Personal information
- Born: 16 March 1951 (age 75) Coffs Harbour, New South Wales, Australia

Playing information
- Position: Wing
Club
| Years | Team | Pld | T | G | FG | P |
| 1972–74 | South Sydney | 61 | 29 | 0 | 0 | 87 |
| 1975–81 | Manly-Warringah | 163 | 83 | 0 | 0 | 249 |
|  | Total | 224 | 112 | 0 | 0 | 336 |
- Source:

= Tom Mooney (rugby league) =

Australian rugby league footballer

Tom Mooney (born 16 March 1952) is an Australian former professional rugby league footballer who played in the 1970s. He played in Sydney's New South Wales Rugby Football League premiership as a for the Manly-Warringah and South Sydney clubs. Mooney won the 1976 and 1978 premierships with Manly.

==Career==
Born in Coffs Harbour, New South Wales, Mooney was a junior winger for Wauchope.
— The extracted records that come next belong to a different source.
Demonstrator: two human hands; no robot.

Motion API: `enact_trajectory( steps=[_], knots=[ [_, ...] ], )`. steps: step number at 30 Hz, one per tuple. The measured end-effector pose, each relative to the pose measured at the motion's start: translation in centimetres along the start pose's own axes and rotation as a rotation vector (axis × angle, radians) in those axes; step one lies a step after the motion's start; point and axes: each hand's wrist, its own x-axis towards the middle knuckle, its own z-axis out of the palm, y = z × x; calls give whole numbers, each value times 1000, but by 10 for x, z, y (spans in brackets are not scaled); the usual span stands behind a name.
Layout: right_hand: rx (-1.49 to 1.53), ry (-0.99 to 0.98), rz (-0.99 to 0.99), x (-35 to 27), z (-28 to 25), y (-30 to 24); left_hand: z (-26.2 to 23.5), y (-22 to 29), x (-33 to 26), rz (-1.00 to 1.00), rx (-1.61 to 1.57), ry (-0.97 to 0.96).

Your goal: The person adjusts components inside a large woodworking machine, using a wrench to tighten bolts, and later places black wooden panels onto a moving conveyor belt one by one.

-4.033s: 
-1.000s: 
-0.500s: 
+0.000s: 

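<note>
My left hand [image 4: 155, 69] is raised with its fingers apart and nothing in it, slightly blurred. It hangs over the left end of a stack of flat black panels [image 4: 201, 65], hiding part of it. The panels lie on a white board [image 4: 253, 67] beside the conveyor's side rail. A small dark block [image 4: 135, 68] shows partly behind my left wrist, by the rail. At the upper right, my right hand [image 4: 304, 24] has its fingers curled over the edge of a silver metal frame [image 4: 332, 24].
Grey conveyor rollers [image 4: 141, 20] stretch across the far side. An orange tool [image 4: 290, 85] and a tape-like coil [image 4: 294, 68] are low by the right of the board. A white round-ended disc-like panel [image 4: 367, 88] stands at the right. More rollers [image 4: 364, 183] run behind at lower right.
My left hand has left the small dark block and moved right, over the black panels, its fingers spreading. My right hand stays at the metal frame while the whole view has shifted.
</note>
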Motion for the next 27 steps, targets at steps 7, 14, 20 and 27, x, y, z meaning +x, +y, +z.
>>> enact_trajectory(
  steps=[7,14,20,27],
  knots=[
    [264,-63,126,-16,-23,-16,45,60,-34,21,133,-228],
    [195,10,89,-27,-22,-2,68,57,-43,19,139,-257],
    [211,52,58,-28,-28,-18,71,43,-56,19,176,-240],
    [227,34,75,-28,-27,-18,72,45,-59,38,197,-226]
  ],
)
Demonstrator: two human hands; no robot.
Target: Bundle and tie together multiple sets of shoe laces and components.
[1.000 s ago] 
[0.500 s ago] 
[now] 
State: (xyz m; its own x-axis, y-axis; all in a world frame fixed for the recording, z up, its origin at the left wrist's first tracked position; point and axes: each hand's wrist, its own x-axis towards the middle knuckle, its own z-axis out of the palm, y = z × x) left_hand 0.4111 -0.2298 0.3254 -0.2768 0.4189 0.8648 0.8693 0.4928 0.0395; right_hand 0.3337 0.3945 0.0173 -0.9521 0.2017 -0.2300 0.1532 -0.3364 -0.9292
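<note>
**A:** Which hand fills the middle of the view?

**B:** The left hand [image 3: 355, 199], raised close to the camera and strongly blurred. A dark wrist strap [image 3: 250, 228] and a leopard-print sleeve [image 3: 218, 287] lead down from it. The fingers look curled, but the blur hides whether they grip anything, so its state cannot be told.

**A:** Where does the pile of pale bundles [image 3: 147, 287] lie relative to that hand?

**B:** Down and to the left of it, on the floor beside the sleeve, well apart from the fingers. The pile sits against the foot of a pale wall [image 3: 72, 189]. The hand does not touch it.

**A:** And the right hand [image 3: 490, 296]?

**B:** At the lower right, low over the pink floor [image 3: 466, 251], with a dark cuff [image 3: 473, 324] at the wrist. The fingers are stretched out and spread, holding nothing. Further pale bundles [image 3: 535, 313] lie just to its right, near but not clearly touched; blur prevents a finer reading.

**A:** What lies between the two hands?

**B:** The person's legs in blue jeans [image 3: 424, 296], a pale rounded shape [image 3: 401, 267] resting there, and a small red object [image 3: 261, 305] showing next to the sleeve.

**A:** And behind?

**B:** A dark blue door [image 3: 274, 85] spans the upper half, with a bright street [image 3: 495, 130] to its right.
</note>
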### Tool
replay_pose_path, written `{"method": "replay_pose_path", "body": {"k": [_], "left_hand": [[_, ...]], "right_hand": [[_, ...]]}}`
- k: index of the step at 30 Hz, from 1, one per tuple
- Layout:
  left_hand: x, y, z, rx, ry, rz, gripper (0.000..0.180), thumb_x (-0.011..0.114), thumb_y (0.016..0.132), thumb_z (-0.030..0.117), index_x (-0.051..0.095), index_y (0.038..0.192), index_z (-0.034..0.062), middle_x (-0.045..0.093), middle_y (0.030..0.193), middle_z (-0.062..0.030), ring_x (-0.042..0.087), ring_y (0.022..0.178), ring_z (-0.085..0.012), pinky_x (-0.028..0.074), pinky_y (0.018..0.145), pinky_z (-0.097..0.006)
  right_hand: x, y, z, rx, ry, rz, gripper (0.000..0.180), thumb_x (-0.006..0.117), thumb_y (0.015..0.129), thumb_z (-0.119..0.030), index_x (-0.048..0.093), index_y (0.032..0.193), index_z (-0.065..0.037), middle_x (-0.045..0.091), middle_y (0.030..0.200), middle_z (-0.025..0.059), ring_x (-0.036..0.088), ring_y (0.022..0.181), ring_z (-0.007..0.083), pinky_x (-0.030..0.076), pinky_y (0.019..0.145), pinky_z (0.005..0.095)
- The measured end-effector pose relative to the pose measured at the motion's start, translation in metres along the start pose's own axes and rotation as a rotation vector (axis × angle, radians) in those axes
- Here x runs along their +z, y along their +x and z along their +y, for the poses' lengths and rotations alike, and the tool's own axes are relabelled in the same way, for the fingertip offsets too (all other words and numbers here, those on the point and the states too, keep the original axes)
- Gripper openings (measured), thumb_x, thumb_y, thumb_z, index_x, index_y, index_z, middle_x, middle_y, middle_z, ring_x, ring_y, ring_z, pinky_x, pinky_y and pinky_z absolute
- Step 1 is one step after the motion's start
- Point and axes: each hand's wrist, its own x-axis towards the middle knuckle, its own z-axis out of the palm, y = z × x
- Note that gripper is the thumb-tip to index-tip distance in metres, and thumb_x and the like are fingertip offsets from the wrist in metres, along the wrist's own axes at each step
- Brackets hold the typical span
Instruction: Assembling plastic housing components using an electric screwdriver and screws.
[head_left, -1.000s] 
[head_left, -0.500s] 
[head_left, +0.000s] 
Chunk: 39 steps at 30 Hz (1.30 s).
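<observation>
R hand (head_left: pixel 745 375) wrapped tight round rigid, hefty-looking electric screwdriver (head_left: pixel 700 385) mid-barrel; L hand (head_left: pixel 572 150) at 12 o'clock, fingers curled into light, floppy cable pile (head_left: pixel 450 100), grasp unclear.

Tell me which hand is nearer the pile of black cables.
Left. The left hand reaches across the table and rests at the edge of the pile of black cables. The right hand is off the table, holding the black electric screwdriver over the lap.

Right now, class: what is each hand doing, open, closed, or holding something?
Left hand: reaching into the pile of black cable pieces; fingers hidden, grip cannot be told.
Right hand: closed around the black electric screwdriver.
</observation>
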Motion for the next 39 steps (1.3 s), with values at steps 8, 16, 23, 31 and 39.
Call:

He joined South Sydney in 1972. He played three seasons with the Rabbitohs before joining Manly-Warringah in 1975. At the end of the 1976 NSWRFL season Mooney played in Manly's Grand Final-winning side which defeated Parramatta 13–10. He was also the 1976 season's top try-scorer, equal with teammate and Manly's captain Bob Fulton with both scoring 18 tries in the regular season, though Fulton would score another 3 tries in the finals series.

Mooney scored a try in the 1978 NSWRFL season's Grand Final against Cronulla-Sutherland, which was drawn 11-all and had to be re-played just three days later. Manly would go on to win the replay 16-0.. After playing in Manly's premiership team, Mooney was considered unlucky not to gain a place on the 1978 Kangaroo tour. Seven of his teammates did tour, as did Manly coach Frank Stanton who was the head coach of the Kangaroos.

Tom Mooney would also go on to be the 1979 NSWRFL season's top try scorer.

In 1990 Mooney was named on the wing in a Manly team made up of the best players in the club's history. He was one of the few exceptional players that failed to represent either his state or country.

Former Manly teammate Paul "Fatty" Vautin told in his biography "The Strife and Times of Paul Vautin that during the 1981 NSWRFL season, Mooney was considered to be in a form slump after not having scored a try in the first six games of the season (of which Manly had only won two). Before Manly's Round 7 match against South Sydney at Manly's home ground Brookvale Oval, a fired up Mooney all but ordered teammates to get him the ball during the game. Mooney went on to score two tries as the Sea Eagles won 21–13. Ironically it would be another 10 games before he crossed for another try. He scored a total of 9 tries for the season and retired from playing at the end of the year.